### COLLECTED MATERIAL:

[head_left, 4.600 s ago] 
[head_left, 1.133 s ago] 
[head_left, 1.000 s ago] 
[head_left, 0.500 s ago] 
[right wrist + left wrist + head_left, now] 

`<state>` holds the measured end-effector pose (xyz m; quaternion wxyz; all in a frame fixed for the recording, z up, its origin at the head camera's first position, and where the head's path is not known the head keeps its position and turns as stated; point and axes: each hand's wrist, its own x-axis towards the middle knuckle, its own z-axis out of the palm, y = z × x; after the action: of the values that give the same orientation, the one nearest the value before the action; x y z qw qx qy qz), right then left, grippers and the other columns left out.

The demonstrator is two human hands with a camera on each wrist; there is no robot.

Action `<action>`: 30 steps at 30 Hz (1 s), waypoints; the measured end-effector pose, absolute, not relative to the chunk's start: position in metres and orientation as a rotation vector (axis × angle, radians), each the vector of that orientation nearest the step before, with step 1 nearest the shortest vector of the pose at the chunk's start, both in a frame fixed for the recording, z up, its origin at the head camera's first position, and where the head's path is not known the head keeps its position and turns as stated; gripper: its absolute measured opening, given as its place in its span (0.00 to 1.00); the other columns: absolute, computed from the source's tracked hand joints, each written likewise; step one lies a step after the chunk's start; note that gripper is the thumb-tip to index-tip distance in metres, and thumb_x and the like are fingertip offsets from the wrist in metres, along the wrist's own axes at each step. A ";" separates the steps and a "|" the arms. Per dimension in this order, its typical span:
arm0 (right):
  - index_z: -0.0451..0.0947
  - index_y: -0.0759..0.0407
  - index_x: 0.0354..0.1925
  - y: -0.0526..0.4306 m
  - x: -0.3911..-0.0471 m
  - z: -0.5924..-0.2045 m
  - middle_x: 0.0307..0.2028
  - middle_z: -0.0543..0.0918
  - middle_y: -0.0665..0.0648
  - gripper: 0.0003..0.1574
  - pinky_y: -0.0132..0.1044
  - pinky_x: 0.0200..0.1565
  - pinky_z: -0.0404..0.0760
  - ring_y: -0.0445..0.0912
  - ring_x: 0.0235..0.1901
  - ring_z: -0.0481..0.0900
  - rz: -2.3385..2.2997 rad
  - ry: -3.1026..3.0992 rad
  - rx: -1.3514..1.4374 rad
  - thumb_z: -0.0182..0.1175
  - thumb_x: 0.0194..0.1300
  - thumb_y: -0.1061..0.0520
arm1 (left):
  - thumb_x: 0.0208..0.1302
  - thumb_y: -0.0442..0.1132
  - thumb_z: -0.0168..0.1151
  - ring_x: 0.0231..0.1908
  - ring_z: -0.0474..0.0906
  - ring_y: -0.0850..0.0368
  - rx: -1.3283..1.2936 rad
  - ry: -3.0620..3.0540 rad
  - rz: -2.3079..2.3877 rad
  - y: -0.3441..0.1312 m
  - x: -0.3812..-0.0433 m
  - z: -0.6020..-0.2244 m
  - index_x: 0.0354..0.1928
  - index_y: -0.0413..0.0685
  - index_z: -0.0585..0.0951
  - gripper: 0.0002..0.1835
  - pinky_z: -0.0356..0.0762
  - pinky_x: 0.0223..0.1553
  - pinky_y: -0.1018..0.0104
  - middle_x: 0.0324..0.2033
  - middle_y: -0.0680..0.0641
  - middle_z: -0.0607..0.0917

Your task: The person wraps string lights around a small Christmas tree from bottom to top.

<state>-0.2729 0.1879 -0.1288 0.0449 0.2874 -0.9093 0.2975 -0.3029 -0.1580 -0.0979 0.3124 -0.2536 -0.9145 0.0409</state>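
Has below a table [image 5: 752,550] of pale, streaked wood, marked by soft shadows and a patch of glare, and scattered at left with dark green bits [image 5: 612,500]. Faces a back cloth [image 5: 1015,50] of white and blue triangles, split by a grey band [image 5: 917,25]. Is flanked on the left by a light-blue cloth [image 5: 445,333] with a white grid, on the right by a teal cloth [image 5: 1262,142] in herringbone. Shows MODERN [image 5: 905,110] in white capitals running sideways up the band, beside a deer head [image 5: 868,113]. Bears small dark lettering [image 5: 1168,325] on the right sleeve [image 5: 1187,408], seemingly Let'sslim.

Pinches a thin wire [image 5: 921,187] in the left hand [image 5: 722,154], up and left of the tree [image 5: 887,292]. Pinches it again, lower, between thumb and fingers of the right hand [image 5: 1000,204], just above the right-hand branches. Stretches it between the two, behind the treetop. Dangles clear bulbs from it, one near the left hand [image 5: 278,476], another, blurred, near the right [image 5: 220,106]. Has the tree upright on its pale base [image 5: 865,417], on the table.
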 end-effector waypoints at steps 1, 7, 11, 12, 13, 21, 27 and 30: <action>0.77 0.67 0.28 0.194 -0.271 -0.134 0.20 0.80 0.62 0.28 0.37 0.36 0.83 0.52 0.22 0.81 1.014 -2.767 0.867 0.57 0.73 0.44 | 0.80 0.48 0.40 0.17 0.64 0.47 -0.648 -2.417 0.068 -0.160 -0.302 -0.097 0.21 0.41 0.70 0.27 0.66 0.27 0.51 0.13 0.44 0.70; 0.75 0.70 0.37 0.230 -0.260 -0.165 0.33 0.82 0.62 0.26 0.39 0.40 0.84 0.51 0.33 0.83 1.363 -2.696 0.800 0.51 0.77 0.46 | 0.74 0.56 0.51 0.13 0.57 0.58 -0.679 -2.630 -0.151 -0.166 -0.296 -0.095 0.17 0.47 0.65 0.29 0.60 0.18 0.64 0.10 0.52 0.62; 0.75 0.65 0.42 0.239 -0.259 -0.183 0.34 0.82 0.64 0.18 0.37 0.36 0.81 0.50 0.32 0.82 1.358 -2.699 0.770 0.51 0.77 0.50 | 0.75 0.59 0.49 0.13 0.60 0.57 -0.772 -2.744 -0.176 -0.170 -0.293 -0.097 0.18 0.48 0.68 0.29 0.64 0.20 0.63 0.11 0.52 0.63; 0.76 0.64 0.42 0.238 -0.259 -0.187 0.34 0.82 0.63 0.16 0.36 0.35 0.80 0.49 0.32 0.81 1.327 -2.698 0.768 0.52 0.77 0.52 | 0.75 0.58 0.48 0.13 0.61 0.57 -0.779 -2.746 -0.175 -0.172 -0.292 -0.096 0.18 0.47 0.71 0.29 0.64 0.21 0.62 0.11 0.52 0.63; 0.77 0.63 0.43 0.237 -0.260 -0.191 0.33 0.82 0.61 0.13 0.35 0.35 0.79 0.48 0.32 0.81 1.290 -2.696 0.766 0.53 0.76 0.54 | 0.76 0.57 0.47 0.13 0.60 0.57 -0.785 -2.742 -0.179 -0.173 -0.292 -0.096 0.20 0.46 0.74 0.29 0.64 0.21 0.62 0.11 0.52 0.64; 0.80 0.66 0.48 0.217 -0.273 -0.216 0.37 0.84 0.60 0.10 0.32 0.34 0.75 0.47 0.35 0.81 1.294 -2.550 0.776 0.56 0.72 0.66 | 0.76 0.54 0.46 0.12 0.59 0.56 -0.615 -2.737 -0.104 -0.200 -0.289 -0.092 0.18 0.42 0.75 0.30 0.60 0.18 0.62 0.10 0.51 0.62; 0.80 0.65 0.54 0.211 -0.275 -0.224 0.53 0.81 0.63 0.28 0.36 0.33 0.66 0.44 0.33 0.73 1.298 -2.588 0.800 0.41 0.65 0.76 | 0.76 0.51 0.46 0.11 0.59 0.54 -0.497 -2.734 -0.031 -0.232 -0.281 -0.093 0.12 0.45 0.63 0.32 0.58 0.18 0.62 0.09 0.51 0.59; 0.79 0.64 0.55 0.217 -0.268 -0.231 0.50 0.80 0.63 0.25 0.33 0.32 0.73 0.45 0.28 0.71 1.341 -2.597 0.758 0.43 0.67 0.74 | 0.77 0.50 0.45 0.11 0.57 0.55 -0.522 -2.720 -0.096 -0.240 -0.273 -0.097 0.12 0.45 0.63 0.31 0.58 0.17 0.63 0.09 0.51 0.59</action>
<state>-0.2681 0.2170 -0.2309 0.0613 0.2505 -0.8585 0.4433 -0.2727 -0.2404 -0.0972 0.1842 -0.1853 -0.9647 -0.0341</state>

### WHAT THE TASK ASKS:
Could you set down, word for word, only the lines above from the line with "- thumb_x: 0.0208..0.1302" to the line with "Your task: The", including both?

### RESPONSE BELOW:
  - thumb_x: 0.0208..0.1302
  - thumb_y: -0.0442..0.1132
  - thumb_z: -0.0168..0.1151
  - ring_x: 0.0231..0.1908
  - ring_z: -0.0474..0.0906
  - ring_y: -0.0850..0.0368
  - rx: -1.3283..1.2936 rad
  - ry: -3.0620..3.0540 rad
  - rz: -2.3079..2.3877 rad
  - y: -0.3441..0.1312 m
  - x: -0.3812..-0.0433 m
  - z: -0.6020..-0.2244 m
  - index_x: 0.0354..0.1928
  - index_y: -0.0413..0.0685
  - index_z: -0.0585..0.0951
  - gripper: 0.0002..0.1835
  - pinky_z: -0.0356..0.0762
  - pinky_x: 0.0223..0.1553
  - pinky_y: -0.1018..0.0104
  - middle_x: 0.0324..0.2033
  - middle_y: -0.0680..0.0641
  - middle_z: -0.0607..0.0917

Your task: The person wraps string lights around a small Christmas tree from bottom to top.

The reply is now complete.